• **YOUR GOAL**:
Retype only what runs from the beginning of the data through the line with "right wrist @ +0"; please omit the pictures and keep every line exact.

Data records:

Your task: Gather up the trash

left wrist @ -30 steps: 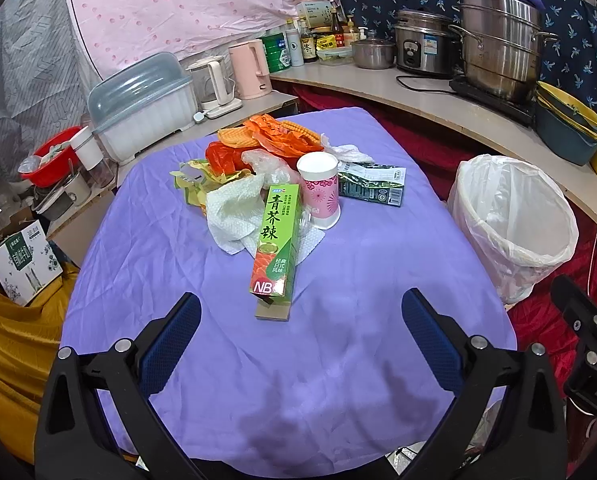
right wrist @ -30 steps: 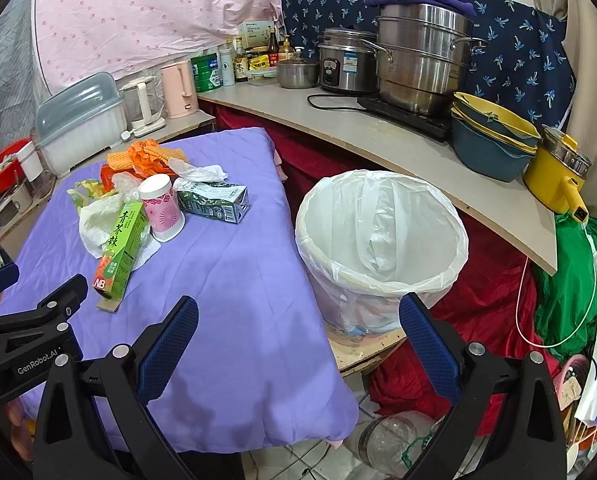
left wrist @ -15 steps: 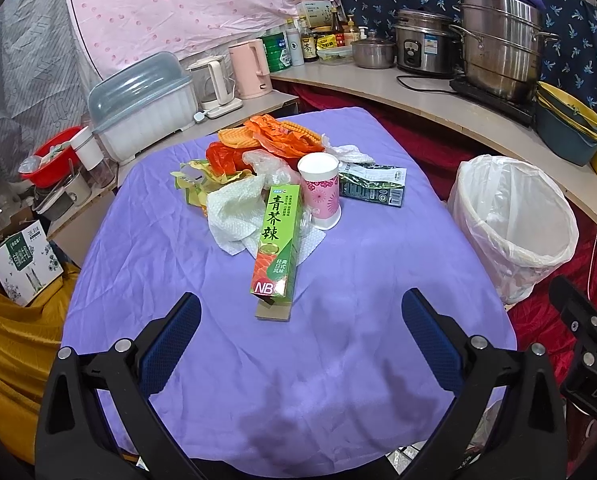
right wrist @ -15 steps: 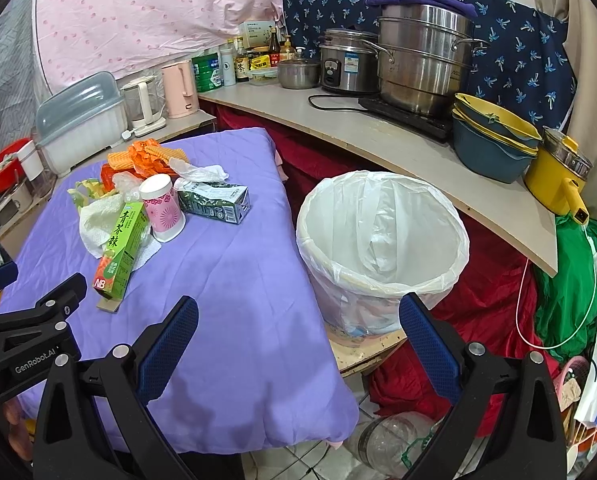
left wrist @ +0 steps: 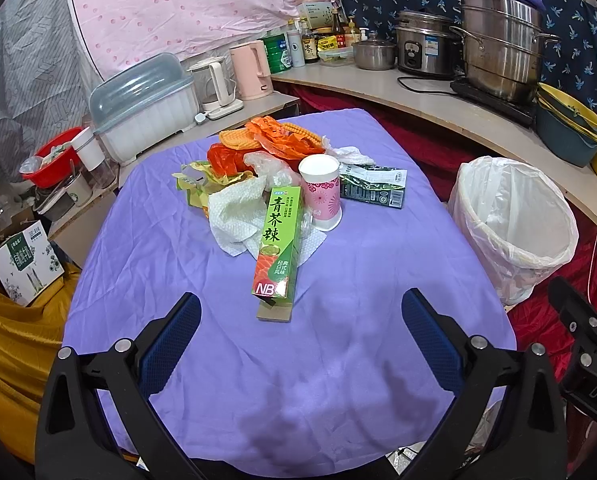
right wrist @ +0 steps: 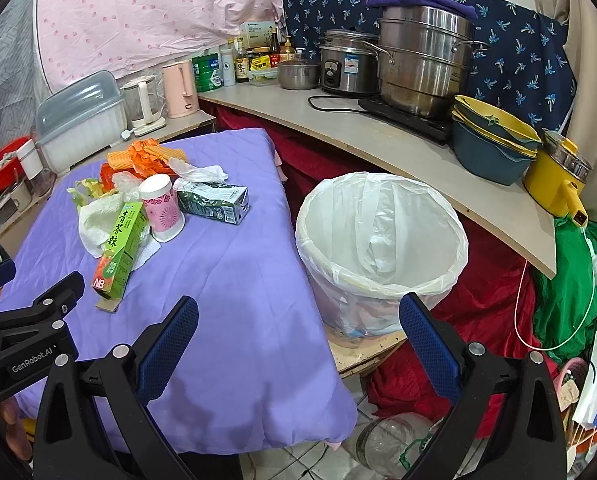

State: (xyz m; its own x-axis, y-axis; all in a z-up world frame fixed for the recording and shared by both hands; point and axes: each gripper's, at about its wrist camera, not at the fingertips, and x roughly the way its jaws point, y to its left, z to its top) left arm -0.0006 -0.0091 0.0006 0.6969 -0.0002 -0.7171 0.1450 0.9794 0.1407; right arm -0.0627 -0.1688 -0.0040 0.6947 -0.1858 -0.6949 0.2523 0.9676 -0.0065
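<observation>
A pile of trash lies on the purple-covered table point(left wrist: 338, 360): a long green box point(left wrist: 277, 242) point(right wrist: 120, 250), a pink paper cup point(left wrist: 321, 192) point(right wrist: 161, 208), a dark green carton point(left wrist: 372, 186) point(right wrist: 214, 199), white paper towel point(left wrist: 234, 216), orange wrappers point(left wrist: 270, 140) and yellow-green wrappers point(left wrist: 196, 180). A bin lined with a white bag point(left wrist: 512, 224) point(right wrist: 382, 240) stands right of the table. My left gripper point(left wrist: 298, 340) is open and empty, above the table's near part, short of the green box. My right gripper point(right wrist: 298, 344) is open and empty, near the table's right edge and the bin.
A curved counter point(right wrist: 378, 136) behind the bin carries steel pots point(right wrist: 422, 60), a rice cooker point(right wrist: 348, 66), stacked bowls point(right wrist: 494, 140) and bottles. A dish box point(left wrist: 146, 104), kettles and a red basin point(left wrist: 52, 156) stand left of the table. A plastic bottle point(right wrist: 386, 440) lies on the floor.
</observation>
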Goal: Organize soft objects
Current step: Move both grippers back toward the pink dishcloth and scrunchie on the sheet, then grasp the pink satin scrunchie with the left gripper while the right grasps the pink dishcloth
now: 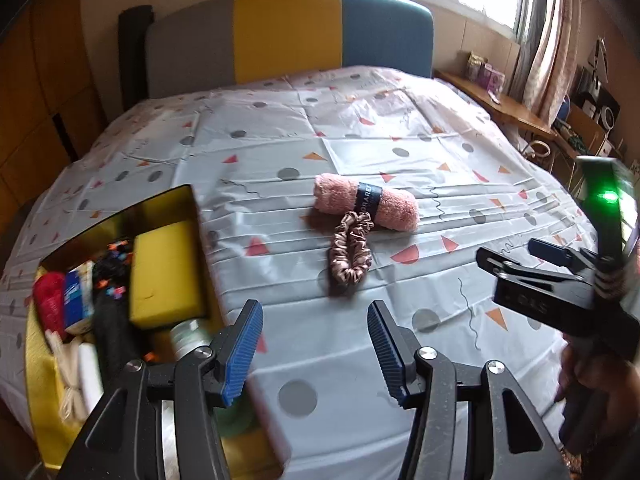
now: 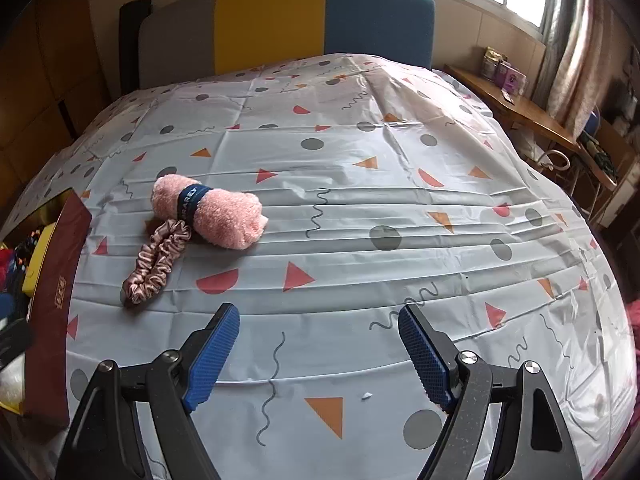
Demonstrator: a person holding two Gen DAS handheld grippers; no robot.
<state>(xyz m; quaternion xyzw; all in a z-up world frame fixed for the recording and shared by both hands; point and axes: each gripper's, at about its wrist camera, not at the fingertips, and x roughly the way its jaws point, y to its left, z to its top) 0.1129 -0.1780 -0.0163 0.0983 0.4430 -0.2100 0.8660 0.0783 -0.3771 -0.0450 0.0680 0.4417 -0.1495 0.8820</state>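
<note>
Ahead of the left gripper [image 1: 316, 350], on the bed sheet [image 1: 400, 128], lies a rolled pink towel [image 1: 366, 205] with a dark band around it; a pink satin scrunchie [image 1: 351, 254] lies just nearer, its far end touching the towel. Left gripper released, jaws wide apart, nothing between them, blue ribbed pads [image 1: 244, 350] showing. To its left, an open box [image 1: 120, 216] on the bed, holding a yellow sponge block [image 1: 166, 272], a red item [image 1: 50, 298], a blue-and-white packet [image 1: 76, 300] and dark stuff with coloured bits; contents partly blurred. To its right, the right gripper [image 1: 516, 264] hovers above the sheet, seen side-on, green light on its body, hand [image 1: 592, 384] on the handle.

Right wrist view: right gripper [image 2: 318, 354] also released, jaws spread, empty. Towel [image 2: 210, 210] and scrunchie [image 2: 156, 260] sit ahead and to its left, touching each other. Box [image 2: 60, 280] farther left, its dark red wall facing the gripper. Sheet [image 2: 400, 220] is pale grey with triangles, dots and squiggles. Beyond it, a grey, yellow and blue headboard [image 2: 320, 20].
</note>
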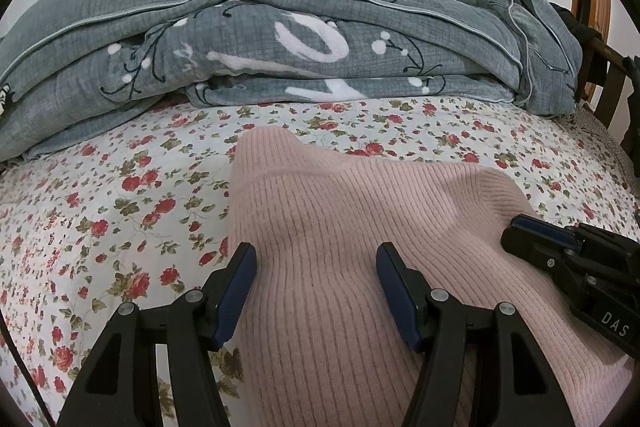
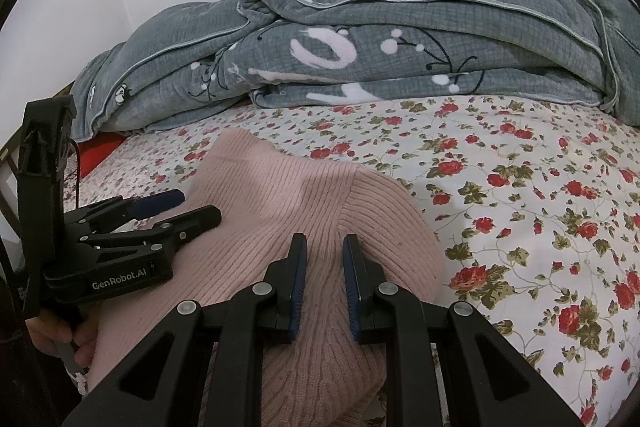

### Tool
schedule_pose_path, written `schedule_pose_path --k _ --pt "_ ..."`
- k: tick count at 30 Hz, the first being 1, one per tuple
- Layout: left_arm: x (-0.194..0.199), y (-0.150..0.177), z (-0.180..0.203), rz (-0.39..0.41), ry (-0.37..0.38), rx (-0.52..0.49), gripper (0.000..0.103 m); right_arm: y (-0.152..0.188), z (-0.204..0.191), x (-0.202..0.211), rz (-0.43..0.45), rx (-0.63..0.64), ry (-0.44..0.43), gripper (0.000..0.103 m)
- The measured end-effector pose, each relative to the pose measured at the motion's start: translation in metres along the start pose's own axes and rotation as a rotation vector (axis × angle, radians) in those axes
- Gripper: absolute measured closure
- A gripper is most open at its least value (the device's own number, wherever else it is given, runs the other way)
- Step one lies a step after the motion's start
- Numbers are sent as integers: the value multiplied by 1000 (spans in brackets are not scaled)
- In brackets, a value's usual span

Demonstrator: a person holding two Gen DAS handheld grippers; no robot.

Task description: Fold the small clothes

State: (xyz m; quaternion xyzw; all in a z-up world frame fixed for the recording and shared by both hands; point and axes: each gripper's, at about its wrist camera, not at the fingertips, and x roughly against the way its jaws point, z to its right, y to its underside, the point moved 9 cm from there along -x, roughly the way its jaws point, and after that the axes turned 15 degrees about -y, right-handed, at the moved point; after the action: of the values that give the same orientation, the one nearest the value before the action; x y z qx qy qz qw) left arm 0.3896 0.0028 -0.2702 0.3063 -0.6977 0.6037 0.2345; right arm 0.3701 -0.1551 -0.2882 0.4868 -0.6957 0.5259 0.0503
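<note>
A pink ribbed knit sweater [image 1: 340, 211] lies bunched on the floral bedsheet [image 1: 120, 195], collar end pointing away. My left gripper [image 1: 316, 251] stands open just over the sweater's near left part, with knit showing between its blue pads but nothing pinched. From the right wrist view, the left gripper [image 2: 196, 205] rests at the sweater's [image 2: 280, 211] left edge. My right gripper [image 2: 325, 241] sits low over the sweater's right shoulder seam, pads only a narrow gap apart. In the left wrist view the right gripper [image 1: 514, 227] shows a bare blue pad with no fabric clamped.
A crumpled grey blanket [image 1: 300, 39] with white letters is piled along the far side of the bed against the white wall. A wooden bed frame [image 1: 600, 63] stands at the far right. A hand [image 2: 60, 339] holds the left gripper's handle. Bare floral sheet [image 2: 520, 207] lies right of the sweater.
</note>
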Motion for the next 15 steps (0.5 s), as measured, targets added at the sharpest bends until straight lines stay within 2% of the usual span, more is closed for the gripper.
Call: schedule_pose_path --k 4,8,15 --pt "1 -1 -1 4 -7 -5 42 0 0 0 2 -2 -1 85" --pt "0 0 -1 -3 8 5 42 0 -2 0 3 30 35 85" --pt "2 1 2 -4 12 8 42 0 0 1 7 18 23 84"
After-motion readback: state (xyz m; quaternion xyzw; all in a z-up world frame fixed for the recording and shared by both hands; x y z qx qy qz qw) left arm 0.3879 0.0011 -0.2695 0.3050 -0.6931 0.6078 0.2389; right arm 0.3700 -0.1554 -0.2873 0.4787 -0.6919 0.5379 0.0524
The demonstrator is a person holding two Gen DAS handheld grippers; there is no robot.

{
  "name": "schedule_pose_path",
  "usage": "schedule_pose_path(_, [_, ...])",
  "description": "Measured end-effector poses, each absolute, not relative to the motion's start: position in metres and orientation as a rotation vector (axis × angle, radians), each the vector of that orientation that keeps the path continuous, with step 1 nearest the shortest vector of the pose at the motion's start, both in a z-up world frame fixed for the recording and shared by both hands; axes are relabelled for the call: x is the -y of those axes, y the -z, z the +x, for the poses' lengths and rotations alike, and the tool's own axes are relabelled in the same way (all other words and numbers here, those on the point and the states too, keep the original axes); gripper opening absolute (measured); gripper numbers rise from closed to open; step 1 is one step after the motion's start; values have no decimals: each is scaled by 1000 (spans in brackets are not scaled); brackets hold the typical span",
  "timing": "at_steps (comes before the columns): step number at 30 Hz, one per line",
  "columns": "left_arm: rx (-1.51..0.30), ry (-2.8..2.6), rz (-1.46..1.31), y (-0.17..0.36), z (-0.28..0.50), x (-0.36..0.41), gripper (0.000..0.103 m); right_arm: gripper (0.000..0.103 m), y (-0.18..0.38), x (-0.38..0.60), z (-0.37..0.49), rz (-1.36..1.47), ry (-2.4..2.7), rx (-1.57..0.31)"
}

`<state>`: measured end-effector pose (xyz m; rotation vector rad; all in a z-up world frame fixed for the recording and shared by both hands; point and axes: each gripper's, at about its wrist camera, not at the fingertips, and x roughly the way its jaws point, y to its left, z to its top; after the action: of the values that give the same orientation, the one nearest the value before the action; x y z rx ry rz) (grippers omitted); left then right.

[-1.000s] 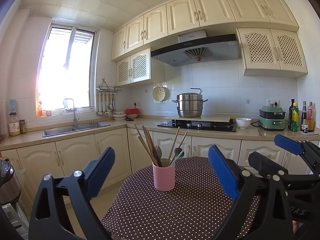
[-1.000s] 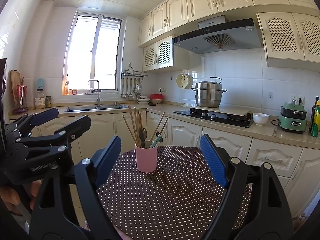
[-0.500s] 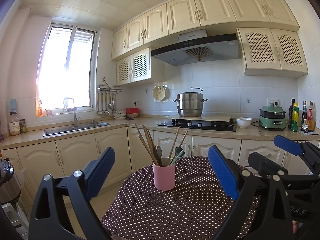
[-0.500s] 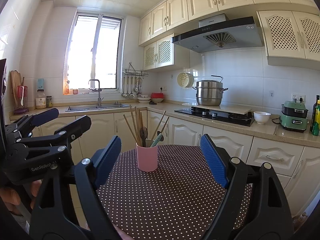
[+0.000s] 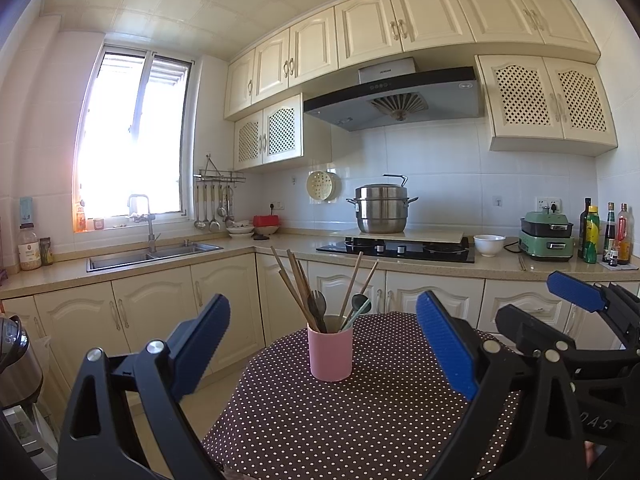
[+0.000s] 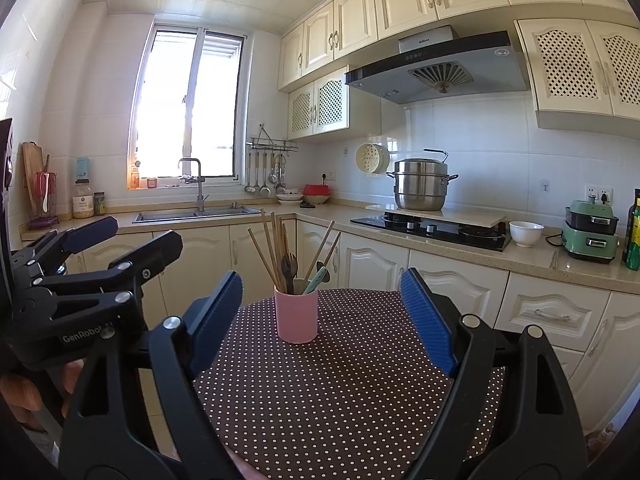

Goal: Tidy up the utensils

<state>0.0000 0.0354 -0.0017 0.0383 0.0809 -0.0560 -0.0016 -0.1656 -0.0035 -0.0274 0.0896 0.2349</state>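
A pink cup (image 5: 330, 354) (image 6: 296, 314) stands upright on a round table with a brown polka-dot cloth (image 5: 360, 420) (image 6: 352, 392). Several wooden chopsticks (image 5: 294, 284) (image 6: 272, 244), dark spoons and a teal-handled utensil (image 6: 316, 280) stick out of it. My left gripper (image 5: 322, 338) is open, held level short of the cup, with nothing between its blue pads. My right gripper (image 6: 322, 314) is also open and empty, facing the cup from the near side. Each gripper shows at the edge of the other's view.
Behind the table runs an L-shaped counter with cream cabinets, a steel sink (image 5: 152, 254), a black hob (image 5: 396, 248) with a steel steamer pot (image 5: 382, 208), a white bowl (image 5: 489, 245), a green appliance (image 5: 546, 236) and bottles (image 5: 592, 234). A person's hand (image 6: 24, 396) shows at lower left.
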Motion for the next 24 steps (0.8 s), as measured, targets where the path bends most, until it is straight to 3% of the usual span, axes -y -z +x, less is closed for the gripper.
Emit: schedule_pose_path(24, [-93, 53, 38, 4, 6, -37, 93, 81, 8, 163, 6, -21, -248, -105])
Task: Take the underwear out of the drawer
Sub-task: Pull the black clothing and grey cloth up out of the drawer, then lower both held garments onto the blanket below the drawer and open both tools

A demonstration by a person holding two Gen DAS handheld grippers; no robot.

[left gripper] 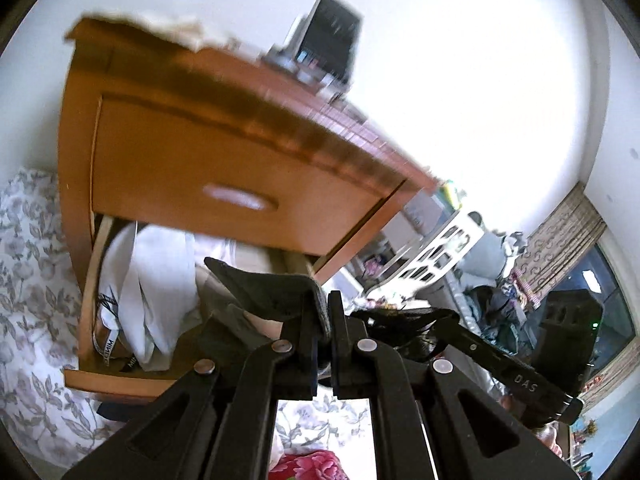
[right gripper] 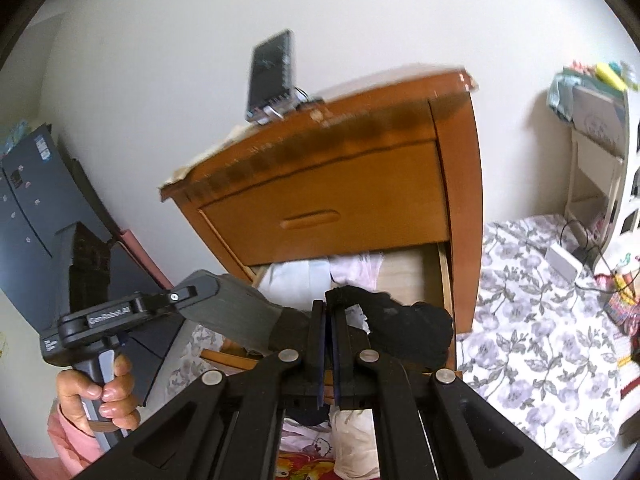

• **ANSWER TO THE EXERCISE**:
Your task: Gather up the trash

left wrist @ -30 steps: 
right wrist @ -30 steps: 
left wrist @ -15 steps: 
right wrist @ -15 steps: 
left wrist @ +0 steps: 
right wrist @ +0 steps: 

Nothing more remains for this exercise.